SCH's underwriting/audit staff performs its duties for the benefit of SCH in order to determine, net collectible amount per code and carrier and to affirm strong and consistent systems and controls used by the applicant. Although SCH receives the voluminous results of each audit performed, the data and results determined can be of extreme value to the medical provider. SCH's staff has experience in finance, accounting, coding, medical compliance and business administration. So often, the audit determines that better front office controls are needed to affirm ample and proper insurance coverage. The practitioner or business owner quite often is not aware of these deficits and, following the SCH audit, will take corrective action to remediate such situations.

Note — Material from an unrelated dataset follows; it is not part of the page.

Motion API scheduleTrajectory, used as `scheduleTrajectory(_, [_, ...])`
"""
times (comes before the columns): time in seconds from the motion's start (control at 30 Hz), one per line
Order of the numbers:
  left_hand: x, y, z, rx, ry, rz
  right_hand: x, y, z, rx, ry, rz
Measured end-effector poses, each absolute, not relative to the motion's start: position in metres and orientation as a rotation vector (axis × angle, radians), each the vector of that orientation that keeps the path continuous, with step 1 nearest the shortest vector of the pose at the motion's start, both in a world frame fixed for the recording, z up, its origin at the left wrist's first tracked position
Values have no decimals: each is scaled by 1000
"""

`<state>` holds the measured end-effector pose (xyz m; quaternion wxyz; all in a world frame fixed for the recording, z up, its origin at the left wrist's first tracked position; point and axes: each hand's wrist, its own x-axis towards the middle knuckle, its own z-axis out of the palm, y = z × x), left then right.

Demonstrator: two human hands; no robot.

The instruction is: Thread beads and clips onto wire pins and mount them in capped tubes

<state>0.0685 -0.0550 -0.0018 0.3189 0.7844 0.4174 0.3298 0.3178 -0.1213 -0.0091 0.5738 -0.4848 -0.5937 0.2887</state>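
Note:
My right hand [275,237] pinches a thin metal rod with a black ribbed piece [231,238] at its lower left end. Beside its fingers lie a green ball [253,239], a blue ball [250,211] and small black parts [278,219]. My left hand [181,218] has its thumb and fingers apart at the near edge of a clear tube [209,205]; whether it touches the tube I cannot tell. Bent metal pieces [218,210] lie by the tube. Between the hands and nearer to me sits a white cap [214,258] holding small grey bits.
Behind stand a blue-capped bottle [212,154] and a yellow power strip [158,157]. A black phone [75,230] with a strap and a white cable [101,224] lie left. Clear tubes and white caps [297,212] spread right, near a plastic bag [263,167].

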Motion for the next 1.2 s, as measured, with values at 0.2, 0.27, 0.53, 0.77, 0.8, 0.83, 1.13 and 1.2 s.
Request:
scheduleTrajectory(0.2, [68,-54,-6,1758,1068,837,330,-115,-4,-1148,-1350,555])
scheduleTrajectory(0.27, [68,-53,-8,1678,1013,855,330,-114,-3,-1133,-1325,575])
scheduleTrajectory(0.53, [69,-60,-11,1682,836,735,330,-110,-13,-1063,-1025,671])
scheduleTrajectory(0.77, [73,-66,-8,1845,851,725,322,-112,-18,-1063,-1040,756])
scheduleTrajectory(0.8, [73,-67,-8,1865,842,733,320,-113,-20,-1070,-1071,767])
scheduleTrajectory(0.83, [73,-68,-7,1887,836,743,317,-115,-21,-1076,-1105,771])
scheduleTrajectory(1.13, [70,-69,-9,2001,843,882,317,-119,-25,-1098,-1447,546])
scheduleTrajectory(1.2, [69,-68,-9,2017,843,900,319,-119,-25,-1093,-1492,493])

During past audits the SCH team has found that some in-network reimbursements have been paid at lower dollar amounts for no reason. Carriers sometimes make these errors and do not follow their own fee schedule. SCH has recovered literally tens of thousands of dollars in adjustments for the medical professional by just auditing in-network reimbursements. Once again, this is not SCH's primary business model; it is not a recovery company.
The underwriting process in most cases is free of charge with no up-front fees. The medical professional gets a free x-ray of his/her business and can gain by this process alone. Reimbursement amounts brought to the practitioner by SCH, may actually provide that business owner the ability to decline certain procedures due to low reimbursements by all carriers.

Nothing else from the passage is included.